Introduction
The article explains the basics of Kubernetes for the frontend/backend engineers, in all reality Kubernetes is a very complex tool but it has abstracted all the complexity from developers. But there are a few concepts that are good for the developers to understand. The article covers a few such basics,
- Kubernetes Cluster
- Deploying a SpringBoot app
- Kubectl
Let’s explore.
Kubernetes Cluster
Kubernetes is a platform for running containers, it supports container scaling, container updates, rollback, etc., in short, it’s a container orchestration platform. The Kubernetes cluster is a set of nodes consisting of Master Node and Worker Nodes.
Worker Nodes
Worker Nodes are part of Kubernetes clusters, worker nodes host the Pods, it’s the place where our containerized application runs. Worker nodes handle the traffic to the applications from the outside and across the cluster.
Pods are the deployable objects in Kubernetes, it’s a collection of containers.
Every cluster must have one worker node and directly we never interact with these nodes.
Master Node
Worker nodes can be considered as slave nodes and the Master node manages the worker nodes. It is the one that assigns tasks to the worker nodes. Whenever we are intended to make any changes say scaling the pods from 2 to 3 through Kubectl command or making changes through .yaml file like “rolling update” changes etc, it is handled by Master Node, and it then performs the actions.
Deployment
I have deployed a simple spring-boot app to Kubernetes, the app can be found on the docker hub it’s a public repository, sshukla30/ spring-gke-demo. I am using GCP,
Step one is to create a gke cluster using command
gcloud container clusters create gke-app-cluster --num-nodes 2 --machine-type n1-standard-1 --zone us-central1-c
Once it’s created successfully, it can be verified on the GCP console
Step two is deploying an app to Kubernetes using command
kubectl create deployment demo --image=sshukla30/spring-gke-demo
Under workloads deployment can be verified,
Also, we can verify through kubectl command
kubectl get deployments
App instances created by the deployment should be viewed using the get pods command
kubectl get pods
Step three is to allow external traffic
Pods can be exposed to the public internet by creating a Kubernetes LoadBalancer service, name of the deployment is ‘demo’ and the name of the service is ‘demo-service’, try creating the service using the command.

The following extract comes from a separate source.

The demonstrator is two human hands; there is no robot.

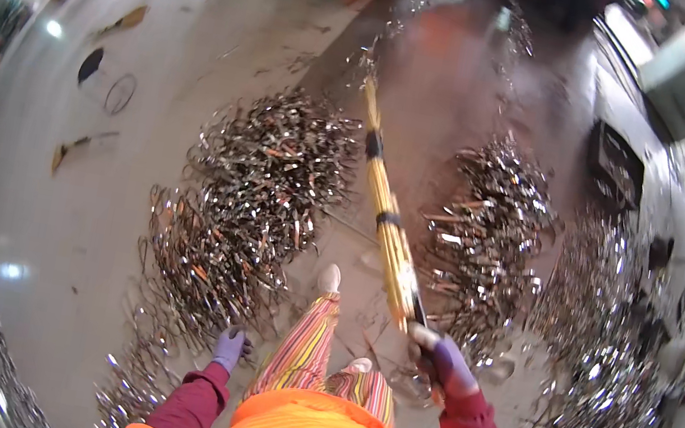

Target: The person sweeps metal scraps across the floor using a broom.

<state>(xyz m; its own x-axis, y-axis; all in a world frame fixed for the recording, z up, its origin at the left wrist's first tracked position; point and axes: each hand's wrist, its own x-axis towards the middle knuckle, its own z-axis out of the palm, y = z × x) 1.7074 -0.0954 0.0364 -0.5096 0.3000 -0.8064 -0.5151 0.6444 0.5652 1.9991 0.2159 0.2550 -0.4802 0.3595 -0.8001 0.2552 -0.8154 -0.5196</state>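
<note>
Floor (pixel 91 234), two hands (pixel 231 347) (pixel 451 367), one held broom (pixel 382 195)

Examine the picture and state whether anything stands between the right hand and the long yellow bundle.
Nothing visible does: the right hand is closed around the near end of the yellow bundle. The left pile of shiny strips and the right pile lie to either side, not between.
</note>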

kubectl expose deployment demo --type=LoadBalancer --name=demo-service --port=8080
Step four is to verify the service details, like ‘IP address for sending the request,
kubectl describe services demo-service
Key with the name “LoadBalancer Ingress” is the IP we must use and the port which is exposed is 8080. We can verify using the curl command or by sending requests through the browser, let’s try executing the actuator health and the endpoint ‘items.

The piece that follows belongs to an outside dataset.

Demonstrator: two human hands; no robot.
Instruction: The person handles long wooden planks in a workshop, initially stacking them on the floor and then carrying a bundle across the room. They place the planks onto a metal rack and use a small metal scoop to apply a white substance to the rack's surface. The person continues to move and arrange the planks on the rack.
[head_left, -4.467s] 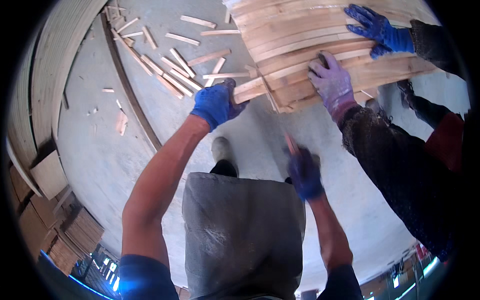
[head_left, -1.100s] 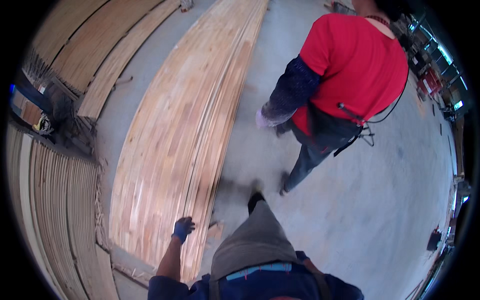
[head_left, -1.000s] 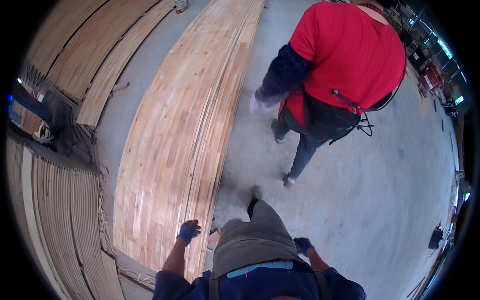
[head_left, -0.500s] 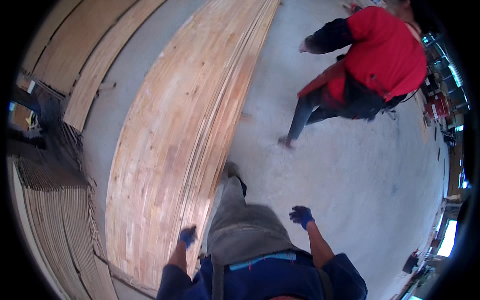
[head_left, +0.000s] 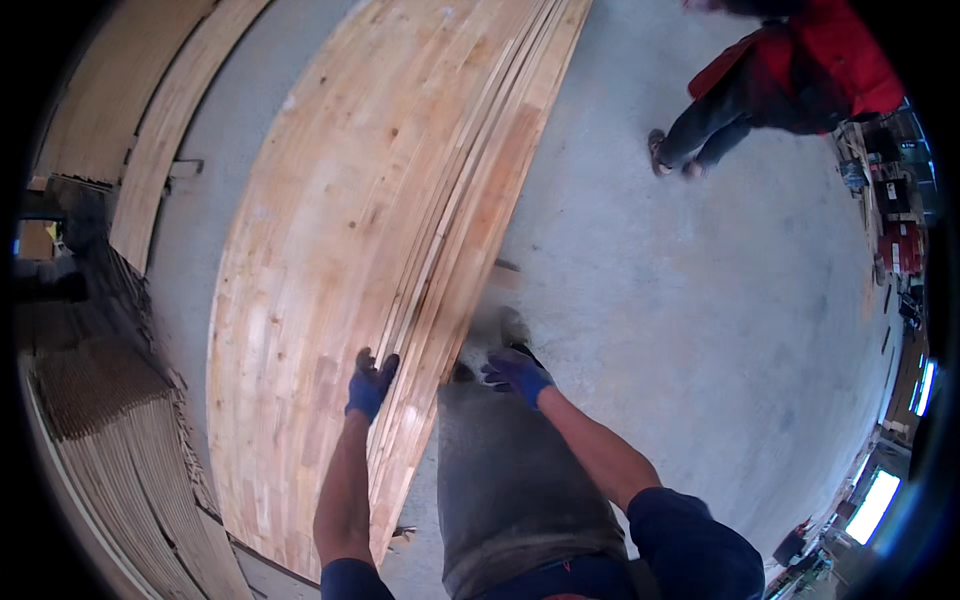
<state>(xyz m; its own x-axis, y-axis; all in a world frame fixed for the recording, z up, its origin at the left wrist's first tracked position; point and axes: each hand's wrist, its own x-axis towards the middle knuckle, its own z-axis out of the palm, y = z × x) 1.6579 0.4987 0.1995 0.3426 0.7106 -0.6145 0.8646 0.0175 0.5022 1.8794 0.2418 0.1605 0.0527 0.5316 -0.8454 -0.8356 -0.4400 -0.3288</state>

curl http://34.71.244.178:8080/items
curl http://34.71.244.178:8080/actuator/health
Kubectl
Kubectl is Command Line Interface (CLI) for Kubernetes, we interact with Kubernetes through Kubectl most of the time. This is exactly what we did in the Deployment step, in all the steps we were interacting with Kubernetes itself, let’s use few other utility commands like checking logs, scaling pods, etc.
Checking pod logs
For checking the logs of specific pods, we need pod names that can be obtained using
kubectl get pods
kubectl logs demo-669cd6cc64-bj742
Scaling Pods.
On our cluster only 1 pod is running so far, let’s scale it to two.
kubectl scale deploy demo --replicas=2
kubectl get pods
Summary
There is a lot more in Kubernetes, but the article's attempt was to highlight a few important basics of Kubernetes, like how to interact with Kubernetes, high-level knowledge of a master, worker nodes, pods, and kubectl also to start working with it by deploying a simple application.